» **WHAT NEEDS TO BE DONE**: From the records below, transcribe exactly the lines that begin at the line with "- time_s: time" and end at the line with "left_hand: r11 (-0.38", both included.

[Items from a dataset]
==============================
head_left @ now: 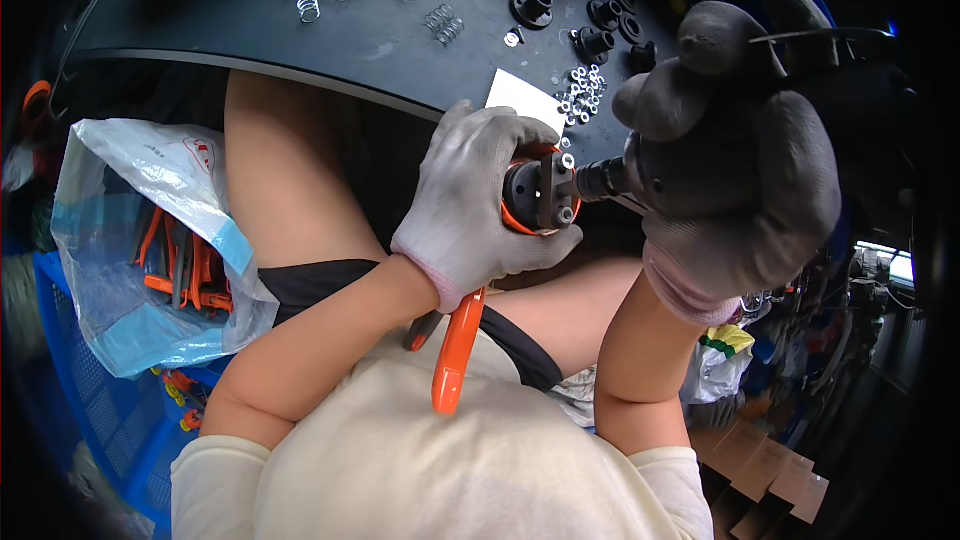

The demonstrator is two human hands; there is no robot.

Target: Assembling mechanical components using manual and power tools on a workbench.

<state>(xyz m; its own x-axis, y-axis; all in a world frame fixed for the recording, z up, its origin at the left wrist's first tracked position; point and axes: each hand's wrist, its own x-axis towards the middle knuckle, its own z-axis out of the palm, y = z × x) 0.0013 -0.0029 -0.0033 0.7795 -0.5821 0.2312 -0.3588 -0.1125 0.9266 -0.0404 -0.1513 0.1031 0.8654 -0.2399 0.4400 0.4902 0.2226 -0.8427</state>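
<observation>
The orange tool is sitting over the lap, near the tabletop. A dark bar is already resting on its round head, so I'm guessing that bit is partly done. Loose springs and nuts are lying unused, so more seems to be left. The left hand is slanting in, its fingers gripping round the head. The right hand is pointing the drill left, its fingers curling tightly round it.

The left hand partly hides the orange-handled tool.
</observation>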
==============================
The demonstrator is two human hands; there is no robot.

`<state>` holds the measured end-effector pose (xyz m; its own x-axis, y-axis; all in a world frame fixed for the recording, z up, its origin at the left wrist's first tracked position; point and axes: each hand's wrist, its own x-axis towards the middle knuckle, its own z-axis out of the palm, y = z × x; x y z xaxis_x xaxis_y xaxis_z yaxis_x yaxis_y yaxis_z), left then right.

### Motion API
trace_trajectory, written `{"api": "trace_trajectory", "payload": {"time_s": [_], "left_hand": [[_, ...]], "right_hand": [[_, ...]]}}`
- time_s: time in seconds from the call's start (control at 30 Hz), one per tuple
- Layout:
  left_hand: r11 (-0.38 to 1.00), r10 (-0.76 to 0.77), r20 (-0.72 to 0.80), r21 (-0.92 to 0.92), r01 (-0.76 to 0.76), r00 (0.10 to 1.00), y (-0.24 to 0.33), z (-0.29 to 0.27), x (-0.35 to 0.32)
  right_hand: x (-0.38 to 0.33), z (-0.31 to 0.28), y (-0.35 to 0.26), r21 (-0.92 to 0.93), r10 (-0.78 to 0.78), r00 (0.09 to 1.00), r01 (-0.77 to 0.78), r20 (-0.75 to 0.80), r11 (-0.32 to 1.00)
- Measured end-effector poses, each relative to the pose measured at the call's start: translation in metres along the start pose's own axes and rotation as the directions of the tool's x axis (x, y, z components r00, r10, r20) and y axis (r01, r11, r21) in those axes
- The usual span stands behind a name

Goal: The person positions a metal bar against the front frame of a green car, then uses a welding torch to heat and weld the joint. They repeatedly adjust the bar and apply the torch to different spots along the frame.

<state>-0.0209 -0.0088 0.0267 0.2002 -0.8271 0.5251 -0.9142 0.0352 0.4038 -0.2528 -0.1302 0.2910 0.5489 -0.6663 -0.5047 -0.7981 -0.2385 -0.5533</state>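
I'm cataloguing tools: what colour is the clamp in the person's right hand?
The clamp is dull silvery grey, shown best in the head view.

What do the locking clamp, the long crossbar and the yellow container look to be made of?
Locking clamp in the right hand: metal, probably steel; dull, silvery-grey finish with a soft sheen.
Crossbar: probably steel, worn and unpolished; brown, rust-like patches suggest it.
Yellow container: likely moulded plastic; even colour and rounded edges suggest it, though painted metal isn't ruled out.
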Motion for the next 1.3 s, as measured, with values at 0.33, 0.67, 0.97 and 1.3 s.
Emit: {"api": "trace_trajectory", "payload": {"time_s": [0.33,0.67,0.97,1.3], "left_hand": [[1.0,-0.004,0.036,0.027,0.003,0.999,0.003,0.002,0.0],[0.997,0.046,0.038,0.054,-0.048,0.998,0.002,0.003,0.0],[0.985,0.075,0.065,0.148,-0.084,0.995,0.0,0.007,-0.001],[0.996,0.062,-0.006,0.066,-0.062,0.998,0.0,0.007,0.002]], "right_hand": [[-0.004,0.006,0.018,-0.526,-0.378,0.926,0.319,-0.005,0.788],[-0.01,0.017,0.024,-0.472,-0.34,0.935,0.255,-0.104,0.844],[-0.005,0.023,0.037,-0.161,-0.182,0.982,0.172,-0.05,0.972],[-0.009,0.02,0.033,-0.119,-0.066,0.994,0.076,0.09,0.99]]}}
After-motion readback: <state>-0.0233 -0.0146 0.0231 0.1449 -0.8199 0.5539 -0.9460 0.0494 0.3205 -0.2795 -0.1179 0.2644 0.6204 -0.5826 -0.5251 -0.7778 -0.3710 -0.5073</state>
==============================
» **WRITTEN REPLY**:
- time_s: time in seconds from the call's start (control at 30 Hz), one per tuple
- Layout:
  left_hand: r11 (-0.38 to 1.00), r10 (-0.76 to 0.77), r20 (-0.72 to 0.80), r21 (-0.92 to 0.92), r01 (-0.76 to 0.76), r00 (0.10 to 1.00), y (-0.24 to 0.33), z (-0.29 to 0.27), x (-0.35 to 0.32)

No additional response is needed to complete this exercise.